The Stability of Singular Distribution: A Spectral Perspective on the Two-Phase Dynamics of Language Model Pre-training
Provides a theoretical and empirical explanation for the two-phase dynamics of LLM pre-training, offering a spectral lens to understand and potentially improve training efficiency.
The paper identifies a spectral phenomenon, Stability of Singular Distribution (SoSD), where the trace-normalized singular value spectrum stabilizes early during LLM pre-training, and shows that after this stabilization, loss decrease is bounded by variation in the singular distribution. This is observed across architectures (GPT-2, LLaMA), schedules, weight decays, and optimizers.
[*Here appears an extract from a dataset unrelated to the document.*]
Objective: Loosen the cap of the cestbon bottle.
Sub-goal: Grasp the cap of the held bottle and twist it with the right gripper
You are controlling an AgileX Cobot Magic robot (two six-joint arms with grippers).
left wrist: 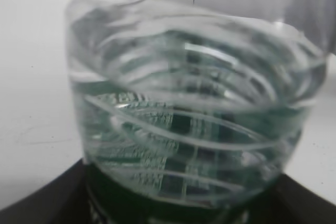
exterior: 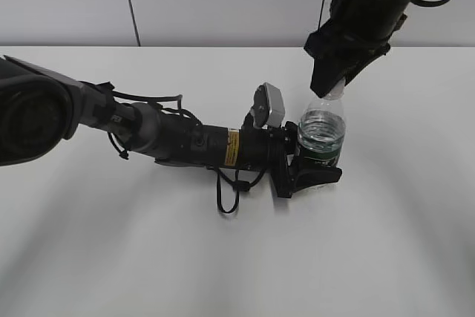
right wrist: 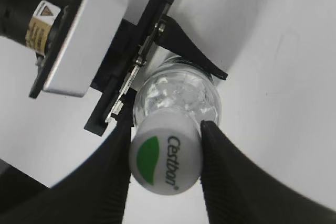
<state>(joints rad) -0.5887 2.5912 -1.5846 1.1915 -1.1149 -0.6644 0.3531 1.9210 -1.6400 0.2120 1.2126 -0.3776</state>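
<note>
The cestbon bottle (exterior: 322, 130) stands upright on the white table, clear with a dark green label band. It fills the left wrist view (left wrist: 194, 124), ribbed and blurred. My left gripper (exterior: 308, 165) is shut on its lower body at the label. The white cap (right wrist: 165, 158) with a green half-circle and "Cestbon" lettering sits on top. My right gripper (right wrist: 166, 150) comes down from above and is shut on the cap, one black finger on each side. In the exterior view the cap is mostly hidden by the right gripper (exterior: 334, 87).
The white table (exterior: 386, 243) spreads all around the bottle. The left arm (exterior: 171, 139) lies low across the table from the left, with loose black cables. A grey wall with a dark seam (exterior: 130, 1) runs behind.
</note>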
Large language model pre-training typically exhibits a two-phase trajectory: a fast initial loss drop followed by a prolonged slow improvement. We identify an underlying spectral phenomenon, Stability of Singular Distribution (SoSD), where the trace-normalized singular value spectrum stabilizes early, even as parameter matrices continue to evolve. We demonstrate that synchronization between SoSD and the slow-descent regime is widely observed across diverse architectures (GPT-2, LLaMA) and settings, including various schedules (Step-wise, WSD, Cosine Decay), weight decays, and optimizers (AdamW, Muon). By analyzing a simplified Transformer, we prove that growing weight norms inevitably precipitate an early SoSD threshold, after which the rate of loss decrease becomes theoretically bounded by the variation in the singular distribution. We further interpret strategies like WSD and Muon through their ability to modulate the SoSD scale, offering a spectral lens for understanding efficient pre-training dynamics.